Over the next few days I will post about each city and the things I really enjoyed and didn't like. It was interesting to go back to these cities and have a fresh perspective and view things more from a urban planning point of view. Seattle and Vancouver, at least for me, did not live up to all the hype they get and the high cost of living.
Here is my list from best liked city to least:
1. Portland, OR
2. Victoria, BC
3. Seattle, WA
4. Vancouver, BC
Tuesday, September 23, 2008
Friday, September 19, 2008
I will admit from the get go that I use the Chinatown buses a lot. They are affordable, your bike can easily be locked in the cargo hold, and they are a great alternative to the train or greyhound. This Gotham Gazette article does point out that they are still a major problem in Chinatown. I would beg to differ, are the buses causing the congestion or are they just another vehicle in a larger broken down traffic circulation pattern. For those not in the NE this is why they are so popular:
The trip from New York to Boston on Amtrak is $89. By car, at $4 for a gallon of gas, the 220-mile drive costs somewhere about $30, without tolls. The Fung Wah or Lucky Star bus leaving from Canal Street or Chrystie Street respectively is $15, and their upscale neighbor, the Bolt Bus, which departs from the sidewalk outside of Penn Station, is about $20 with a reserved seat and wireless internet. Given the economics, it's no surprise that the bus business is booming.As the end of the article suggests, it has long been over due that the city embrace this vital service for many and find ways to make it work for the bus companies, the neighborhoods, and the city as a whole. NYC does lack vision when it comes to planning for buses (of all kinds), but I really don't think a solution is all that hard if the city was willing to close a few blocks to traffic and make it a transit mall for all the different bus operations. I think it could work just fine and law enforcement would be easier. Here is a longer story in the NY Times about the buses.
In 2006, Michael Lau, the commanding officer of the Fifth Precinct, told the City Council Transportation Committee that the crowding of discount buses in Chinatown brings dangerously congested streets, the possibility of accidents and even violence as bus operators compete for parking spots and passengers. He claimed that 30 different bus companies dispatch more than 100 buses each day from Chinatown's curbsides.

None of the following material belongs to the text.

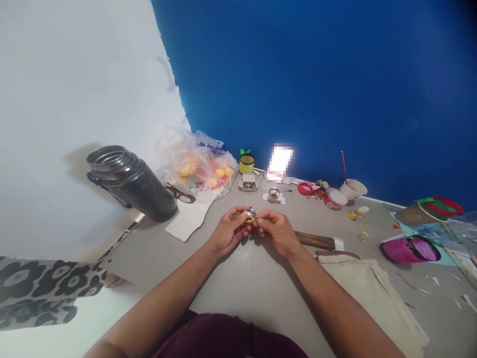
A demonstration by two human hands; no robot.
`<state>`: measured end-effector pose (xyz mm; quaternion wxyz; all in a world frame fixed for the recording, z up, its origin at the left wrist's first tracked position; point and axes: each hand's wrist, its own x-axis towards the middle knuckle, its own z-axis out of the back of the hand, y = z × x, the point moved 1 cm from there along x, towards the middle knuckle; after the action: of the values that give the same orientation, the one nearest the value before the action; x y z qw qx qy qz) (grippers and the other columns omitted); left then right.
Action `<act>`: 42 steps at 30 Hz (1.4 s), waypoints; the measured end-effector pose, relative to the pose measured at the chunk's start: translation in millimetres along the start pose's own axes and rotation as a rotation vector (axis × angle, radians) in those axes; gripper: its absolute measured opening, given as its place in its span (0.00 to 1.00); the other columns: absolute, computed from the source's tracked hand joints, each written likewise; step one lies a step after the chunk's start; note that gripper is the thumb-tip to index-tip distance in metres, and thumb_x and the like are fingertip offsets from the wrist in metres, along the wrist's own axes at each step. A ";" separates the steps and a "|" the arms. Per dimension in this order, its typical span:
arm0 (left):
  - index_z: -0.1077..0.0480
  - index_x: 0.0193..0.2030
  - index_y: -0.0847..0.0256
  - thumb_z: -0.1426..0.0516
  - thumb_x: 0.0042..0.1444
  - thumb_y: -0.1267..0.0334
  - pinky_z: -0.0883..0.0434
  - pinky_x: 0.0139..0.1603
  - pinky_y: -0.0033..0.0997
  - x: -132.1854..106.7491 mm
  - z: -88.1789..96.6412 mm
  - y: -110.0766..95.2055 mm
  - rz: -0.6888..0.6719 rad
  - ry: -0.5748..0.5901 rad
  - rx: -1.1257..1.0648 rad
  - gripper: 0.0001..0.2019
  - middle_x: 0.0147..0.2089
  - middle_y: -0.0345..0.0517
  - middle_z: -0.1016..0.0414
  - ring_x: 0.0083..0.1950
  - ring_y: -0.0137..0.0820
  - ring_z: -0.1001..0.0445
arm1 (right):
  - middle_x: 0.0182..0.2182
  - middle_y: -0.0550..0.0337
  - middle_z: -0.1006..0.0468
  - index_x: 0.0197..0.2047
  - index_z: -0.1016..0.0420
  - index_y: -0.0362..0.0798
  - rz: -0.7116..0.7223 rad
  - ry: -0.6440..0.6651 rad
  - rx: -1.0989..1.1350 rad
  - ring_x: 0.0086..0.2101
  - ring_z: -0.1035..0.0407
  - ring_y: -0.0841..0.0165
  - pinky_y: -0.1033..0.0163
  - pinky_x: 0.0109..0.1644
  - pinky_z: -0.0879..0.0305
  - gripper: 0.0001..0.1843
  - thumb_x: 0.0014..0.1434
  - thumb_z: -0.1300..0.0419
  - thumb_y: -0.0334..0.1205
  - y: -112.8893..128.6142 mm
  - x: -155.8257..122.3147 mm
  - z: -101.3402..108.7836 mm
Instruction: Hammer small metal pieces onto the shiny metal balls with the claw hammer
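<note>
Near the middle of the table, a small shiny silver ball with a yellowish underside (250, 214) is held between both hands. My left hand (230, 230) is closed around its left side, thumb in front. My right hand (276, 228) pinches at its lower right edge; anything tiny between those fingertips is too small to make out. Just beyond the hands, a similar silver ball (274, 192) sits on a piece of white paper. A small open box (248, 183) with dark, shiny bits inside stands to the left of it.
At left stand a dark flask (130, 181), eyeglasses (185, 197) and a plastic bag (201, 169) of coloured things. A wooden handle (315, 240) and cloth (368, 288) lie right of my hands. Farther right are a white cup (353, 189), glue stick (357, 213) and pink container (406, 249).
</note>
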<state>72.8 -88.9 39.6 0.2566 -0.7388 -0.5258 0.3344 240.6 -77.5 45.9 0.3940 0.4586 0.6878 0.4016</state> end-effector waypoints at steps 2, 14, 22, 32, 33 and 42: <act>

Thursday, September 18, 2008
The popular real estate blog Brownstoner had a post about cyclists dismounting at the bottom of the Brooklyn Bridge on the Brookyln side. Of course the 38 comments turned into a us against them argument. For some reason (actually many reasons) pedestrians, drivers, and cyclists are in a battle over the street space. This comment is the typical NIMBY knee jerk reaction that is making NYC a place where progress is very hard to come by.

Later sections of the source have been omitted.